◆ TRY IT: Go through the records and report each line in which the word "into" occurs.

##### DATASET RECORDS #####

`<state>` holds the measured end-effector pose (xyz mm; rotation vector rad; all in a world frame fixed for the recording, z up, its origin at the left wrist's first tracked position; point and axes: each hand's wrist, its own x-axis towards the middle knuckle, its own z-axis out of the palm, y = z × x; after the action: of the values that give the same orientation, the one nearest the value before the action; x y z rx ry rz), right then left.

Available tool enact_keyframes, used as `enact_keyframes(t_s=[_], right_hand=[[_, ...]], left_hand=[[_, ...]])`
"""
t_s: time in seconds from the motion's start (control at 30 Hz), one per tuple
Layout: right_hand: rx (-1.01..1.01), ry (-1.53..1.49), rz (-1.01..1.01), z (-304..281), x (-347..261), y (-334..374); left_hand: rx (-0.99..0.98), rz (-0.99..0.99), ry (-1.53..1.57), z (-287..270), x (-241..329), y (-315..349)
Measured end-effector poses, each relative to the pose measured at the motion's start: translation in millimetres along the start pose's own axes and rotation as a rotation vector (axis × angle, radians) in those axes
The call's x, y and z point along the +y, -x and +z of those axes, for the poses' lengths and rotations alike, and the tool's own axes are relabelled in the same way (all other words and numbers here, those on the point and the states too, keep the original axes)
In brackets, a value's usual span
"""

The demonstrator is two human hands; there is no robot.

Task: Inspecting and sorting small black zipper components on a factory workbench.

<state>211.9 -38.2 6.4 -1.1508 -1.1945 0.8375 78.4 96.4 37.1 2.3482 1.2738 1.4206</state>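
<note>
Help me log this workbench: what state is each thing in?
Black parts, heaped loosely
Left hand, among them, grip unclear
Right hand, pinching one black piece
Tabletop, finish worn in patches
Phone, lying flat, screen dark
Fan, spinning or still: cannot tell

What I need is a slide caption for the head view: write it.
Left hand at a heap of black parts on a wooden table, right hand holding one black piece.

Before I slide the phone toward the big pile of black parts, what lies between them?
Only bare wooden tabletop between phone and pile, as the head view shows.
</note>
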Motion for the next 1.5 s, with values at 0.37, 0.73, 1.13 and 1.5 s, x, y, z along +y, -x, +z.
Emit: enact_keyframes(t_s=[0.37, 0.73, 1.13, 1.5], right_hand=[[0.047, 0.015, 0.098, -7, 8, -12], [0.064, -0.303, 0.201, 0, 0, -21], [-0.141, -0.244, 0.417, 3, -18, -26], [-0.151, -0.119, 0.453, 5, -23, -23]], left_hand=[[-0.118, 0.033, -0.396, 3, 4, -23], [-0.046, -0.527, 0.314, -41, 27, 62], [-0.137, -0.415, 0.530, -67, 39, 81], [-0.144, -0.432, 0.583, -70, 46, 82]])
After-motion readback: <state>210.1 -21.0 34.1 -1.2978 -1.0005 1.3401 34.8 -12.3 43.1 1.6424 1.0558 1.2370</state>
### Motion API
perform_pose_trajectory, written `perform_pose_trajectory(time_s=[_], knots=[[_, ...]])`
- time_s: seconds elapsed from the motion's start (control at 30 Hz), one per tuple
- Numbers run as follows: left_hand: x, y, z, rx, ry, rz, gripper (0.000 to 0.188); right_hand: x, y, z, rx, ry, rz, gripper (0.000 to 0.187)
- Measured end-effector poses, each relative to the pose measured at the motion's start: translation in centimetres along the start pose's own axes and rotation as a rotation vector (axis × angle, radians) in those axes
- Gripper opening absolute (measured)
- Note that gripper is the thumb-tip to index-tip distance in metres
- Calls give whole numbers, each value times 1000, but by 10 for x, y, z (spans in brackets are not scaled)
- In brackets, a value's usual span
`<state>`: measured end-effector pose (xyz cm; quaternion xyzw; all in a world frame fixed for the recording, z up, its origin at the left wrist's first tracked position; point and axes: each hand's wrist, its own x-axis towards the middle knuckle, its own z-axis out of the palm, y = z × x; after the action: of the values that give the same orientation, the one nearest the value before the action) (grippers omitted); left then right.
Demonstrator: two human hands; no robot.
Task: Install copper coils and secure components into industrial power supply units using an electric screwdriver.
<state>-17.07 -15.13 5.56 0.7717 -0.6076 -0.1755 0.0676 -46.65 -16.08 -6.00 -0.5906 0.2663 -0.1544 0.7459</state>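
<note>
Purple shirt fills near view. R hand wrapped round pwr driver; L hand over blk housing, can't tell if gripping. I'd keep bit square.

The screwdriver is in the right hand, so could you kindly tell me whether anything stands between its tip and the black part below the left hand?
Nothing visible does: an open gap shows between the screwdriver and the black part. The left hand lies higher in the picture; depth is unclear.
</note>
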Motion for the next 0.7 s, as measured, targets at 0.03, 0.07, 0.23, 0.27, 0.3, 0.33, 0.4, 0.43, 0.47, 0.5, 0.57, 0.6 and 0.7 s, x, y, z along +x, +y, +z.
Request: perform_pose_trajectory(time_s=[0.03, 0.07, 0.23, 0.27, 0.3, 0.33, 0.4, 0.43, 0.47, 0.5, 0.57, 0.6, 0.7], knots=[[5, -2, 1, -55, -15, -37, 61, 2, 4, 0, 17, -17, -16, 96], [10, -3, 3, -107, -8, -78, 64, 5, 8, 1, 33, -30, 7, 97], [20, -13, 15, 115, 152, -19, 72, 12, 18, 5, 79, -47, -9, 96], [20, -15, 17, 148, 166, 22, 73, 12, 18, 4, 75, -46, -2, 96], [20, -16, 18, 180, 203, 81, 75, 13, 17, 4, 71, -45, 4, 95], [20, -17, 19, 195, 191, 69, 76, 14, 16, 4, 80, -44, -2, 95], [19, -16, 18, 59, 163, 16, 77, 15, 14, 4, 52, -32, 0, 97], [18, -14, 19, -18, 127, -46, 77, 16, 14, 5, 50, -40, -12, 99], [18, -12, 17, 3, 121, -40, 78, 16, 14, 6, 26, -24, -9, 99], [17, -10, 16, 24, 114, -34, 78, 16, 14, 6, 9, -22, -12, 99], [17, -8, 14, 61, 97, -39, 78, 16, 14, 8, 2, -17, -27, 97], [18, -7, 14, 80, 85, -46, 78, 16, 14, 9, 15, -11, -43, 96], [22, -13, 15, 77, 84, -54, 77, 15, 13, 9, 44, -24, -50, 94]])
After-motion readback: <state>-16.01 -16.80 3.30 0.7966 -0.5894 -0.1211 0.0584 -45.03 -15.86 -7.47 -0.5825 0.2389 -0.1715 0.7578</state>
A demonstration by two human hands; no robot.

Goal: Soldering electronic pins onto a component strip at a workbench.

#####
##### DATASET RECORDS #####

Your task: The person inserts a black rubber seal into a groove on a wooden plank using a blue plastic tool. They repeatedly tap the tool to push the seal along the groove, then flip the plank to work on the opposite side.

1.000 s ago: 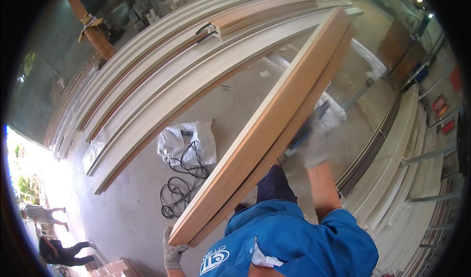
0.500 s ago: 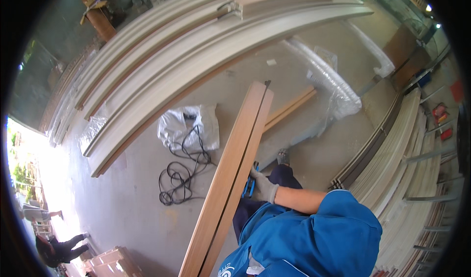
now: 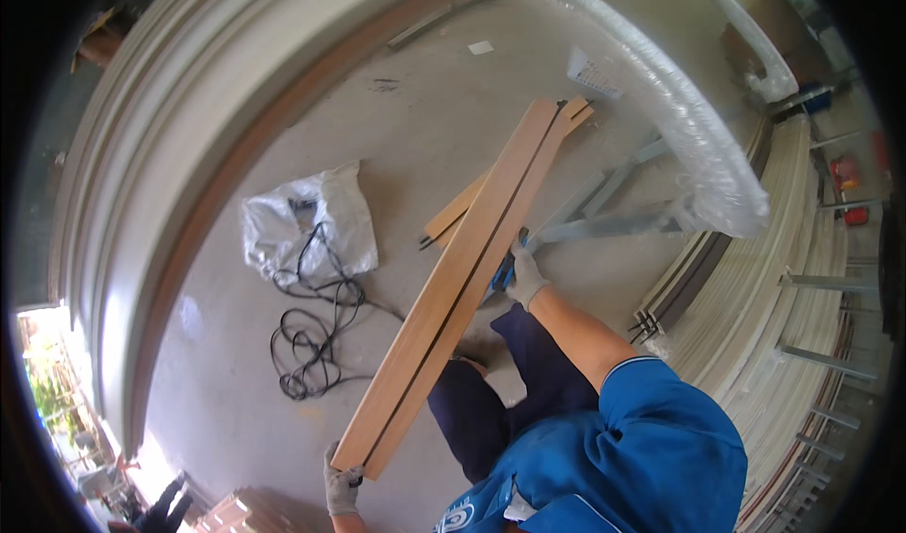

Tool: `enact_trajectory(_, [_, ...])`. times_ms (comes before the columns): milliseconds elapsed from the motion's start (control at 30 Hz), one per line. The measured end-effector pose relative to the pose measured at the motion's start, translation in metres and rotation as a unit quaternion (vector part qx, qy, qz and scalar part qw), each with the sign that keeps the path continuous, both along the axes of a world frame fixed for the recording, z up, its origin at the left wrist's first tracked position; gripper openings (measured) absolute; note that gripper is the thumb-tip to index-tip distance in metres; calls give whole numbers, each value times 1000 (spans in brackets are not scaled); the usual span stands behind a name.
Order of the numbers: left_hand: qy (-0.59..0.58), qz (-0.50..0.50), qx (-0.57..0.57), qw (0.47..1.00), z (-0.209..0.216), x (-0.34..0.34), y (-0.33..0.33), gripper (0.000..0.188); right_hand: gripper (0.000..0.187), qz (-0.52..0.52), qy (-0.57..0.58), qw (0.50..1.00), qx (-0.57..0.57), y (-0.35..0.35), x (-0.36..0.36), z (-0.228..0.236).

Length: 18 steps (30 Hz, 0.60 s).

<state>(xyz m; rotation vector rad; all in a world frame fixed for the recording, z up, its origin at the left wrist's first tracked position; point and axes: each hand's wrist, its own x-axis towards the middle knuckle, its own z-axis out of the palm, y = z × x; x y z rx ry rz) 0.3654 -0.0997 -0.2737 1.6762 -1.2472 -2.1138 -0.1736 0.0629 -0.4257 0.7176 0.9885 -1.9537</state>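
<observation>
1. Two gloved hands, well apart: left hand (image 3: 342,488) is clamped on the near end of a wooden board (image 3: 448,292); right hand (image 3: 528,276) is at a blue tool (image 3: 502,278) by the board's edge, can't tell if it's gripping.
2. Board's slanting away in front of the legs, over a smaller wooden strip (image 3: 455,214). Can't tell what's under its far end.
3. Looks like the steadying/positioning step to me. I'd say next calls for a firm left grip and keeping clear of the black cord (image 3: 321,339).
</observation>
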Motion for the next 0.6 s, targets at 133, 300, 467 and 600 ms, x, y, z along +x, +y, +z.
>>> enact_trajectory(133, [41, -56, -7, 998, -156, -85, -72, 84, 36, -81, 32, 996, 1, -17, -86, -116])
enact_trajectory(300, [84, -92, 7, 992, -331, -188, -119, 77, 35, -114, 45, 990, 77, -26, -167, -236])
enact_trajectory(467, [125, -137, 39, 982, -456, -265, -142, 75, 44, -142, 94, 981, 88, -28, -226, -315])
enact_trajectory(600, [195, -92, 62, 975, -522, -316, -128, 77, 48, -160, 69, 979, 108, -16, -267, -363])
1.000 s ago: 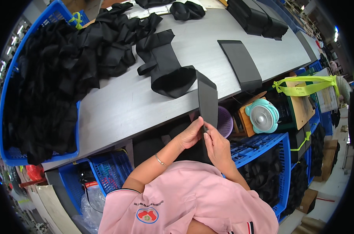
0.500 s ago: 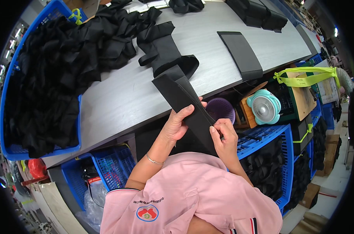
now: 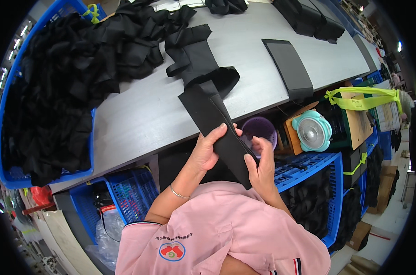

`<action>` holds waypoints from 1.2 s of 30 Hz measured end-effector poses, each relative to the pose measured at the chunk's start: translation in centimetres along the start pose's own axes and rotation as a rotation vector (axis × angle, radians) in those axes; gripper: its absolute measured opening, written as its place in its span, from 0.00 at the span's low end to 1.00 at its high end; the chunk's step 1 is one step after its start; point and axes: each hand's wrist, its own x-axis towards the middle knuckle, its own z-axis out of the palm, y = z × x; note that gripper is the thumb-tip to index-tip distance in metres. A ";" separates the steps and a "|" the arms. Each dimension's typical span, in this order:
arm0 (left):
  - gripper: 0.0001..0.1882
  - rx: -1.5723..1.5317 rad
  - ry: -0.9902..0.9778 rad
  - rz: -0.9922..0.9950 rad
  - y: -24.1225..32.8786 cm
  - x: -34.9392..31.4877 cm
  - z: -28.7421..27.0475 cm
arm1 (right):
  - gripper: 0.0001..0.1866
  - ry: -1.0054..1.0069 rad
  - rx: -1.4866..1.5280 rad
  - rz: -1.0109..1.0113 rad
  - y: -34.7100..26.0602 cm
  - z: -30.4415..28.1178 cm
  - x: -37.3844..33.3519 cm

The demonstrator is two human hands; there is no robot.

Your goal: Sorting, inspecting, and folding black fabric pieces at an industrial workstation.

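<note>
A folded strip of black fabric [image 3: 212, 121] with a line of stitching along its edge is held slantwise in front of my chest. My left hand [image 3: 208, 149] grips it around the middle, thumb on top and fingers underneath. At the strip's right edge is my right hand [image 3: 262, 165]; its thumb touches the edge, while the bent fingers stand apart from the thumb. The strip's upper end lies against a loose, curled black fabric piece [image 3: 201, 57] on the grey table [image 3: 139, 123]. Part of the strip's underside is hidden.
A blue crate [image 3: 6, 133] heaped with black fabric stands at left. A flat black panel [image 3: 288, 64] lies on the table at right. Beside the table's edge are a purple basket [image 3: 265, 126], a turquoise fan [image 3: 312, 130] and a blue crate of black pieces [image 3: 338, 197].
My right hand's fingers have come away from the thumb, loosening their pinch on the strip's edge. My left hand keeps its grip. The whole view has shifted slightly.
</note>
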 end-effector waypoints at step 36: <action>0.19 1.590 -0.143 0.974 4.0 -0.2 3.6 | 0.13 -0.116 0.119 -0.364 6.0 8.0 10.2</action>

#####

◆ WRITTEN RESPONSE:
Task: Install copper coils and secure components into industrial power supply units using an electric screwdriver.
Your task: The person inserts a black rubber seal into a groove on a wooden plank using a blue plastic tool. They repeatedly tap the tool to push the seal along the groove, then flip the plank to work on the opposite side.

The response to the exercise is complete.